◆ **Task directions**
The expected output is the complete listing, unchanged.

◆ **Given information**
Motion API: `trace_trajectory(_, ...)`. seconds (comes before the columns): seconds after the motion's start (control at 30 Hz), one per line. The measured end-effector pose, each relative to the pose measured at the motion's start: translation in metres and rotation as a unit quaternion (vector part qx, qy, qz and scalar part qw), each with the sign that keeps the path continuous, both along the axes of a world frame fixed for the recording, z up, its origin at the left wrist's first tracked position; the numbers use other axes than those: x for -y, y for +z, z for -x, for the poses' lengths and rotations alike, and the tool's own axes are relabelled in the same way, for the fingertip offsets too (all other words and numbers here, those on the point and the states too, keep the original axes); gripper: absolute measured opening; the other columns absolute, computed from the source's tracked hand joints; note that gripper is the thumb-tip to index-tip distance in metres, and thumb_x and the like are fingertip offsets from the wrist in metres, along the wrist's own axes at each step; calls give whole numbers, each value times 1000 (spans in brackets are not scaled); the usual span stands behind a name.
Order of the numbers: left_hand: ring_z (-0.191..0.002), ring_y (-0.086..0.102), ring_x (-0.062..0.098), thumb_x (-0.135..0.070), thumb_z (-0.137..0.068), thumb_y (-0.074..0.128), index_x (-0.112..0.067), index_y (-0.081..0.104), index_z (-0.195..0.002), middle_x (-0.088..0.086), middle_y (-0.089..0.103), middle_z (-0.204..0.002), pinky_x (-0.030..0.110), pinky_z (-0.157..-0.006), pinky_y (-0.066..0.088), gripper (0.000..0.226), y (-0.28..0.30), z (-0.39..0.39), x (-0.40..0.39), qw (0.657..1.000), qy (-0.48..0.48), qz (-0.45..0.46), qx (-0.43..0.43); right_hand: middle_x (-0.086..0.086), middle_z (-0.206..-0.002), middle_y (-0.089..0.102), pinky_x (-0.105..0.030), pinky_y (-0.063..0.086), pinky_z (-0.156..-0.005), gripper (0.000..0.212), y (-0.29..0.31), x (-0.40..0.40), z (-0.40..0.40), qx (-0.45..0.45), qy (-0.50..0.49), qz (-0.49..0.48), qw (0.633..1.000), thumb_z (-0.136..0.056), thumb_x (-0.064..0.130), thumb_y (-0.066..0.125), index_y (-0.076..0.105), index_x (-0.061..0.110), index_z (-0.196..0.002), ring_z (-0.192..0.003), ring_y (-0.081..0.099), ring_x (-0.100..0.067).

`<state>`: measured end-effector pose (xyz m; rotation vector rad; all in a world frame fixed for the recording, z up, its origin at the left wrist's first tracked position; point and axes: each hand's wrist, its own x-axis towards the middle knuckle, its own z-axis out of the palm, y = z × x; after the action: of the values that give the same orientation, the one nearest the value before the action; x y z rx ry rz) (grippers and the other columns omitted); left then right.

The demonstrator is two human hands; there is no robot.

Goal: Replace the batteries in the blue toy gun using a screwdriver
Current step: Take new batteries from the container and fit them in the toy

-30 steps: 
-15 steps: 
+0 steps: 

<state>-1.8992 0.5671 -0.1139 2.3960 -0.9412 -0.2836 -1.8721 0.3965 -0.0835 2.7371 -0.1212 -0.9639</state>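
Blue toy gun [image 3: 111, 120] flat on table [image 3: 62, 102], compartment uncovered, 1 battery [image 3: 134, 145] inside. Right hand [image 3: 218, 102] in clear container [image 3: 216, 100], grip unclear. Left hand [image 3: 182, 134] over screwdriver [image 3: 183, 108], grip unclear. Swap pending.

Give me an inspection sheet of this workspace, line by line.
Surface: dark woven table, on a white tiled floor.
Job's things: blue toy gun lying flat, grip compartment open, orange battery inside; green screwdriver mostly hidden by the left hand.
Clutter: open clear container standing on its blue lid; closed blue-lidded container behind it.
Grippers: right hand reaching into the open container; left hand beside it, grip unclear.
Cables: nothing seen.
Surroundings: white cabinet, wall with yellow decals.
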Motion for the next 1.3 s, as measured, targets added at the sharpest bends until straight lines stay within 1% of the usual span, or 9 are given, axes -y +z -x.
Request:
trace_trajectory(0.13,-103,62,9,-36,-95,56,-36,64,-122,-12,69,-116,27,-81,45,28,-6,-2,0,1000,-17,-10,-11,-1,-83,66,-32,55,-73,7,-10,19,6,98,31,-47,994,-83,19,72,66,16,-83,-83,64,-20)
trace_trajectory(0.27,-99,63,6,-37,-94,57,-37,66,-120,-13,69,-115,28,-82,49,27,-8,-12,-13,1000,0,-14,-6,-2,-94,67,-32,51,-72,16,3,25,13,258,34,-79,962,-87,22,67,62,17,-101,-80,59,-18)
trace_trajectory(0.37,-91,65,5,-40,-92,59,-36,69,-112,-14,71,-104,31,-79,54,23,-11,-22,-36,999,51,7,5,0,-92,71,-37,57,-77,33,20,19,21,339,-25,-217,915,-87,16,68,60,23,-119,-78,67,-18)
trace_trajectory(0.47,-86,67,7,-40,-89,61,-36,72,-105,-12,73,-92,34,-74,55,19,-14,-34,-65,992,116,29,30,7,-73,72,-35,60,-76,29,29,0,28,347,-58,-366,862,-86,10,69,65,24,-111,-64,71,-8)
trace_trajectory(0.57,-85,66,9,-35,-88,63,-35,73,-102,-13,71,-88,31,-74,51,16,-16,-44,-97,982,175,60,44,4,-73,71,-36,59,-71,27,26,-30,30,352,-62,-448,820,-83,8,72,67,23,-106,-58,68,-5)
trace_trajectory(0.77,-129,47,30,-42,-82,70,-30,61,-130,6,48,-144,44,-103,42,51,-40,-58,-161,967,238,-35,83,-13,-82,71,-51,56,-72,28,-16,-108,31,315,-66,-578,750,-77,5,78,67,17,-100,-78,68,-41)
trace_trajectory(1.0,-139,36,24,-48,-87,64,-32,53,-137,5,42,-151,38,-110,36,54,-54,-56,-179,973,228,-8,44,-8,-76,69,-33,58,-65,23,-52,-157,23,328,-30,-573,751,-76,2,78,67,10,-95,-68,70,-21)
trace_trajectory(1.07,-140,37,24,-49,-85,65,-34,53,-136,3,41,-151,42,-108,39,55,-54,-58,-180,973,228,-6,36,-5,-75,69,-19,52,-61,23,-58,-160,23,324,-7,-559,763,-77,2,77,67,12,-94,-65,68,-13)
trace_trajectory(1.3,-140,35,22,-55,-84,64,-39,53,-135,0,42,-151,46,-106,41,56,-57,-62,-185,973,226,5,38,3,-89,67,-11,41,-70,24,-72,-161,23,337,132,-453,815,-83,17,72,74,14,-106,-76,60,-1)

◆ **Task result**
Motion API: `trace_trajectory(_, ...)`. seconds (comes before the columns): seconds after the motion's start (control at 30 Hz), one per line. The measured end-effector pose, each relative to the pose measured at the motion's start: translation in metres and rotation as a unit quaternion (vector part qx, qy, qz and scalar part qw), each with the sign that keeps the path continuous, both along the axes of a world frame fixed for the recording, z up, its origin at the left wrist's first tracked position; the numbers use other axes than those: x for -y, y for +z, z for -x, for the poses' lengths and rotations alike, and the tool's own axes are relabelled in the same way, for the fingertip offsets too (all other words and numbers here, those on the point and the states too, keep the original axes); gripper: absolute measured opening; the other columns absolute, computed from the source's tracked hand joints; note that gripper is the thumb-tip to index-tip distance in metres, and thumb_x and the like are fingertip offsets from the wrist in metres, along the wrist's own axes at each step; calls give whole numbers, each value times 1000 (spans in brackets are not scaled); the usual span stands behind a name.
Order of the numbers: left_hand: ring_z (-0.191..0.002), ring_y (-0.086..0.102), ring_x (-0.062..0.098), thumb_x (-0.135..0.070), thumb_z (-0.137..0.068), thumb_y (-0.074..0.128), index_x (-0.112..0.067), index_y (-0.081..0.104), index_z (-0.195..0.002), middle_x (-0.088..0.086), middle_y (-0.089..0.103), middle_z (-0.204..0.002), pinky_x (-0.030..0.110), pinky_z (-0.157..-0.006), pinky_y (-0.066..0.088), gripper (0.000..0.226), y (-0.28..0.30), z (-0.39..0.39), x (-0.40..0.39), qw (0.657..1.000), qy (-0.48..0.48), qz (-0.45..0.46), qx (-0.43..0.43); right_hand: middle_x (-0.086..0.086), middle_z (-0.206..-0.002), middle_y (-0.089..0.102), pinky_x (-0.105..0.030), pinky_y (-0.063..0.086), pinky_z (-0.156..-0.005), gripper (0.000..0.212), y (-0.29..0.31), x (-0.40..0.40), z (-0.40..0.40), qx (-0.45..0.45), qy (-0.50..0.49), qz (-0.49..0.48), qw (0.633..1.000), thumb_z (-0.136..0.056), thumb_x (-0.064..0.130), thumb_y (-0.066..0.125), index_y (-0.076..0.105), index_x (-0.061..0.110), index_z (-0.196..0.002), ring_z (-0.192..0.003), ring_y (-0.081..0.099), ring_x (-0.100..0.067).

`<state>`: measured end-effector pose (xyz m; rotation vector rad; all in a world frame fixed for the recording, z up, its origin at the left wrist's first tracked position; point and axes: each hand's wrist, its own x-axis towards the middle knuckle, its own z-axis out of the palm, y = z × x; after the action: of the values that give the same orientation, the one nearest the value before the action; x y z rx ry rz) (grippers and the other columns omitted); left then right.

The demonstrator is two human hands; there is no robot.

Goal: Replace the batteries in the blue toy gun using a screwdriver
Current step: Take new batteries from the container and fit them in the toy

-30 steps: 
-15 steps: 
+0 steps: 

<state>-1.8992 0.5671 -0.1139 2.3960 -0.9412 -0.2836 -1.8721 0.3965 -0.0835 2.7371 -0.1212 -0.9639</state>
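Blue toy gun [image 3: 111, 120] flat on table [image 3: 62, 102], compartment uncovered, 1 battery [image 3: 134, 145] inside. Right hand [image 3: 218, 102] in clear container [image 3: 216, 100], grip unclear. Left hand [image 3: 182, 134] over screwdriver [image 3: 183, 108], grip unclear. Swap pending.

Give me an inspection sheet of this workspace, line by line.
Surface: dark woven table, on a white tiled floor.
Job's things: blue toy gun lying flat, grip compartment open, orange battery inside; green screwdriver mostly hidden by the left hand.
Clutter: open clear container standing on its blue lid; closed blue-lidded container behind it.
Grippers: right hand reaching into the open container; left hand beside it, grip unclear.
Cables: nothing seen.
Surroundings: white cabinet, wall with yellow decals.
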Motion for the next 1.3 s, as measured, targets added at the sharpest bends until straight lines stay within 1% of the usual span, or 9 are given, axes -y +z -x.
Request:
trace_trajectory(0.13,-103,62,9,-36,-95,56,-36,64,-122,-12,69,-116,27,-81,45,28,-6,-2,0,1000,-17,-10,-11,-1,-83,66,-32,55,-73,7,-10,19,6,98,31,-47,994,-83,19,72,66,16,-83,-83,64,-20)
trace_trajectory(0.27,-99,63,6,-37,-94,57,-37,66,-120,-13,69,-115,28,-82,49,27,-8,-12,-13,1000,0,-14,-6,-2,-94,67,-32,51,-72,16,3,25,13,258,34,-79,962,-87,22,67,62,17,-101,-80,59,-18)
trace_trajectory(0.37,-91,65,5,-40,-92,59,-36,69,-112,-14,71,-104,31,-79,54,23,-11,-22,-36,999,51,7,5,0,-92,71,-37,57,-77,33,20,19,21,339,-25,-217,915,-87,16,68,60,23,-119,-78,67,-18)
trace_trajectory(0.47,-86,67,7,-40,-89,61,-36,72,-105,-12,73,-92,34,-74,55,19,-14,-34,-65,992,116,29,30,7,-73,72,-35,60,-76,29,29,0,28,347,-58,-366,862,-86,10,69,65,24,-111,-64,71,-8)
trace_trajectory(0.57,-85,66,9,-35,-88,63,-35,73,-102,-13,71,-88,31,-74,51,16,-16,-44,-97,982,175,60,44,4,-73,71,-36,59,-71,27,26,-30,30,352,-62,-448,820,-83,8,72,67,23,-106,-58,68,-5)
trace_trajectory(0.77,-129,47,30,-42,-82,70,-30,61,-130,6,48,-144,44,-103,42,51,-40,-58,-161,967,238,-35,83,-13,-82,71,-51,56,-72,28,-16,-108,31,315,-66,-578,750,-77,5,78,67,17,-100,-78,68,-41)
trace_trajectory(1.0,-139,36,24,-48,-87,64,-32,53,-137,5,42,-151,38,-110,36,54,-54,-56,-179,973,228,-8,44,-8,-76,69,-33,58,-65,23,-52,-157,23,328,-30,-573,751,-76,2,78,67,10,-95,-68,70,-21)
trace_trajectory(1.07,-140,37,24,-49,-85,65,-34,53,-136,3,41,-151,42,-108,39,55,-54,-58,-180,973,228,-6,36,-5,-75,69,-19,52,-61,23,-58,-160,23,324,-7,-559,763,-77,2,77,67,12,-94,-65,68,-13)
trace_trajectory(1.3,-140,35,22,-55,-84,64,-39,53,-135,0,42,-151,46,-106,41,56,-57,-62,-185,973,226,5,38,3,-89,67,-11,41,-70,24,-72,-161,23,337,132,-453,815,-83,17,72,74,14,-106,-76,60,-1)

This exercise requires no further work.